▶ [Work item] Every line from the one with "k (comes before" to the one with "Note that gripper", including those two, is to be copied exactly; all other lines of the entries below are left out.

▶ [Supplied information]
============================================================

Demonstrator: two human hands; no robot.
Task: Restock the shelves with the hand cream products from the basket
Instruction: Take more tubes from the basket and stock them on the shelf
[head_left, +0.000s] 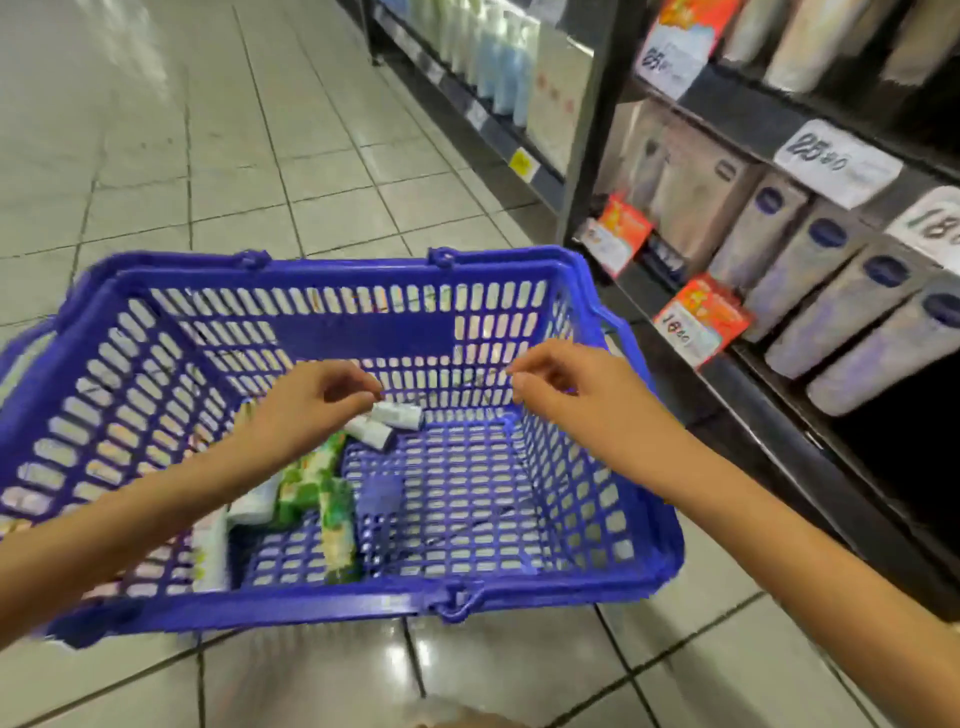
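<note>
A blue plastic basket (519, 280) sits on the tiled floor under both hands. In its left half lie two small white tubes (397, 414), green-and-white cartons (311, 470) and white packs (213, 551). My left hand (317, 400) is down inside the basket with its fingertips pinched at the end of the upper white tube. Blur hides whether it grips the tube. My right hand (561, 387) hovers over the basket's right side, fingers loosely curled and apart, with nothing in it. The dark shelves (748, 119) on the right hold rows of grey-white tubes with blue caps (826, 270).
Price tags (836, 161) and red-orange promo cards (701, 319) hang along the shelf edges. The lowest shelf bay (893, 457) at the right is dark. A further shelf unit with pale bottles (498, 62) runs along the aisle. The tiled floor (208, 130) stretches ahead and to the left.
</note>
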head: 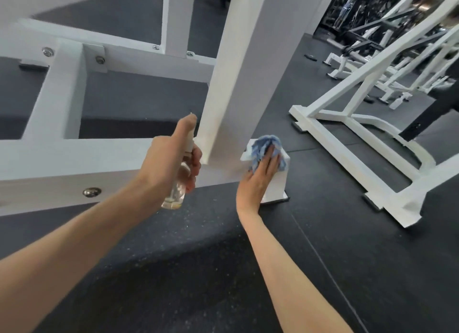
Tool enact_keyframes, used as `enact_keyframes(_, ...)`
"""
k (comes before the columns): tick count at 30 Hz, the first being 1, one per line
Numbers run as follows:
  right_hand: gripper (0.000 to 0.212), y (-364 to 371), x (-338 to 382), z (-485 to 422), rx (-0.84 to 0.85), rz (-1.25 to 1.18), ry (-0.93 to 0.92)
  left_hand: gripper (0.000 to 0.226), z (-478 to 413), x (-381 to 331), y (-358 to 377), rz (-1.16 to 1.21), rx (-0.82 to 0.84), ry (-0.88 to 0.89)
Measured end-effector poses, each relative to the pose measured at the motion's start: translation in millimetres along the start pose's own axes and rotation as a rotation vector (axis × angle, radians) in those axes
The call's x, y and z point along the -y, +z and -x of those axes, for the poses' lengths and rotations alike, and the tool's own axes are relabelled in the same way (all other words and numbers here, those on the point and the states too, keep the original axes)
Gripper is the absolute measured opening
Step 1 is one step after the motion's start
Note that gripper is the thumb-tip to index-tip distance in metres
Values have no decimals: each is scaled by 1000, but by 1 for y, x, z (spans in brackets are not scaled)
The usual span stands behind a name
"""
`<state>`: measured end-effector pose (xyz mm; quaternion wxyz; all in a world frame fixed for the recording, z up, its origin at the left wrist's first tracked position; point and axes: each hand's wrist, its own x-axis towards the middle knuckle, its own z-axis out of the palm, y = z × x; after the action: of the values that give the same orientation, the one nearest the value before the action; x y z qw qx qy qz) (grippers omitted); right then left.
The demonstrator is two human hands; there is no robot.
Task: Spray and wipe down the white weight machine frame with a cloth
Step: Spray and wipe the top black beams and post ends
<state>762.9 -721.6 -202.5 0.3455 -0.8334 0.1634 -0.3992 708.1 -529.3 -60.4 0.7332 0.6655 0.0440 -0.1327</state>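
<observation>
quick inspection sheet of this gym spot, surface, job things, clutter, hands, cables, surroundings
surface: dark speckled rubber floor.
job's things: white frame post meets the base beam; blue cloth on the frame's end block; clear spray bottle, nearly empty.
clutter: nothing seen.
grippers: left hand grips the bottle, finger on its nozzle; right hand presses the cloth flat.
cables: nothing seen.
surroundings: another white machine base on the right; more equipment behind.
</observation>
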Motion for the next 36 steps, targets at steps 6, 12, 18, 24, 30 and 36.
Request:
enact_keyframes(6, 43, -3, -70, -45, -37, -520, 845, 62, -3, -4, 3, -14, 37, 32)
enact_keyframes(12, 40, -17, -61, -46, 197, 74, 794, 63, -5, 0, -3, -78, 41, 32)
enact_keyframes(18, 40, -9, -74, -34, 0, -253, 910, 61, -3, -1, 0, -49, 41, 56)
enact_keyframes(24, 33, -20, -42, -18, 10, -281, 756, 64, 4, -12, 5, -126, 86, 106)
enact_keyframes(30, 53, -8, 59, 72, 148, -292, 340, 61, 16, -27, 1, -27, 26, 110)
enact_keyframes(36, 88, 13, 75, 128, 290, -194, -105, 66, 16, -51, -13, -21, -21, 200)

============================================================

▶ [Answer for the task]
k (comes before the columns): tick count at 30 Hz, the first being 1, one per line
Numbers run as follows:
  right_hand: gripper (0.000 to 0.212), y (-364 to 371), x (-338 to 382), z (-485 to 422), rx (-0.84 to 0.85), rz (-1.25 to 1.18), ry (-0.93 to 0.92)
  left_hand: gripper (0.000 to 0.226), z (-478 to 413), x (-381 to 331), y (-358 to 377), rz (-1.16 to 1.21), rx (-0.82 to 0.84), ry (-0.88 to 0.89)
Measured end-effector poses, each relative to the pose measured at the motion's start: translation in millimetres along the start pose's own axes and rotation as a rotation vector (axis × angle, radians) in those axes
The call's x, y and z point along the -y, +z and -x of those axes, for the poses' lengths and rotations alike, and the tool's own axes are relabelled in the same way (all other words and numbers here, those on the point and the states too, keep the original axes)
Gripper is the absolute measured opening
Step 1 is one step after the motion's start
Note that gripper is the thumb-tip to index-tip distance in metres

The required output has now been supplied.